Include the line containing "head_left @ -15" and all lines before it, repeated exactly from the listing below, without pictures.

◆ ◆ ◆ ◆

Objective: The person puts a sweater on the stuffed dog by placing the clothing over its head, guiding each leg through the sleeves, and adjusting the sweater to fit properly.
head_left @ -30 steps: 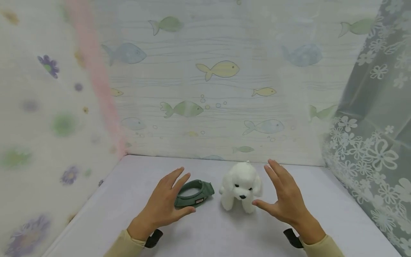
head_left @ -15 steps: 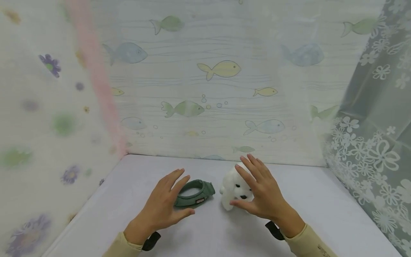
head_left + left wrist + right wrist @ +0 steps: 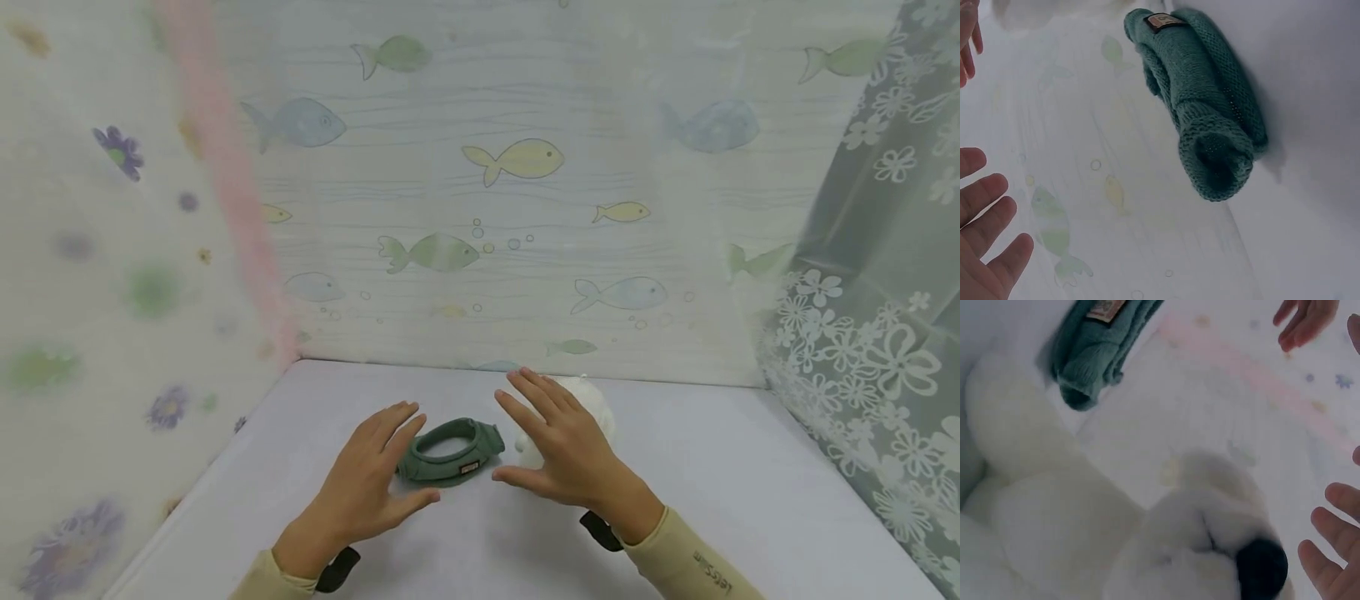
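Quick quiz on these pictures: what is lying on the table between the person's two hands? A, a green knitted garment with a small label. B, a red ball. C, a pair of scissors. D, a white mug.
A: the green knitted garment with its small label lies on the table between the left hand and the right hand.

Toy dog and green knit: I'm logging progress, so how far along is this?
Nothing looks done: the green knit lies flat on the table, beside the toy dog. Both the left hand and right hand hover open, gripping nothing. All handling remains.
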Demonstrator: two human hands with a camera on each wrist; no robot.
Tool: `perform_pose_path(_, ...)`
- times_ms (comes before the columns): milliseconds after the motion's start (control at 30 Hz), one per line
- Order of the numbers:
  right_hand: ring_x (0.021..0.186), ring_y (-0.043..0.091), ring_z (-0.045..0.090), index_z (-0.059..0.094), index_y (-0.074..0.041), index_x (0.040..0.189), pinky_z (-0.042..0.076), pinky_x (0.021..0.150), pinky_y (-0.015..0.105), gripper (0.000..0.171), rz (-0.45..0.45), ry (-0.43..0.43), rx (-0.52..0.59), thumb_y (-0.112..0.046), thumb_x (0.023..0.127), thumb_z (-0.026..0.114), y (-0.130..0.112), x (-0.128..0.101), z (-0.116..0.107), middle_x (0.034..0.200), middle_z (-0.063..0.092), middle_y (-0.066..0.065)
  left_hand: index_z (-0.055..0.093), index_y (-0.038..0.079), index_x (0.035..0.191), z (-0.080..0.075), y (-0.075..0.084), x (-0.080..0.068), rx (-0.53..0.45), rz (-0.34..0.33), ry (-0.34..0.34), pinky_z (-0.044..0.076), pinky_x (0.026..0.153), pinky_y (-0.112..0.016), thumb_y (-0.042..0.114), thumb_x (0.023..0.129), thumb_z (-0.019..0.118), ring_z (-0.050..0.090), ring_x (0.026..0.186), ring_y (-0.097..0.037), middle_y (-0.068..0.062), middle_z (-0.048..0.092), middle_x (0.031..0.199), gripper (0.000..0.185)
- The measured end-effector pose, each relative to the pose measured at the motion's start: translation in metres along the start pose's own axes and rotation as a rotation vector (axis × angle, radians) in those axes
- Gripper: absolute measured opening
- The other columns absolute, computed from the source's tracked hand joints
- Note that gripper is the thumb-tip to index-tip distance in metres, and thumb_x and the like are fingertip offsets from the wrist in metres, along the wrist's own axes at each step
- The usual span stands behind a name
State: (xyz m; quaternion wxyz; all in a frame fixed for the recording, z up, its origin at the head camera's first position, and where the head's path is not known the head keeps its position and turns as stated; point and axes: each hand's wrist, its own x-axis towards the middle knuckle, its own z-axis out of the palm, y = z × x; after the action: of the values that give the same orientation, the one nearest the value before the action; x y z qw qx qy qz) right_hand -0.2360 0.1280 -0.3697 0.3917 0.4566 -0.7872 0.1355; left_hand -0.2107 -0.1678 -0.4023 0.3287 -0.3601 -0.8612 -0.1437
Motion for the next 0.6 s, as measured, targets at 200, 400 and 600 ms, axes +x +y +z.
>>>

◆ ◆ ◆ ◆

• **Task result**
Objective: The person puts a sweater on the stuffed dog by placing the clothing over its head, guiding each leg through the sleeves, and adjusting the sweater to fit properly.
head_left @ -30 steps: 
head_left @ -15 steps: 

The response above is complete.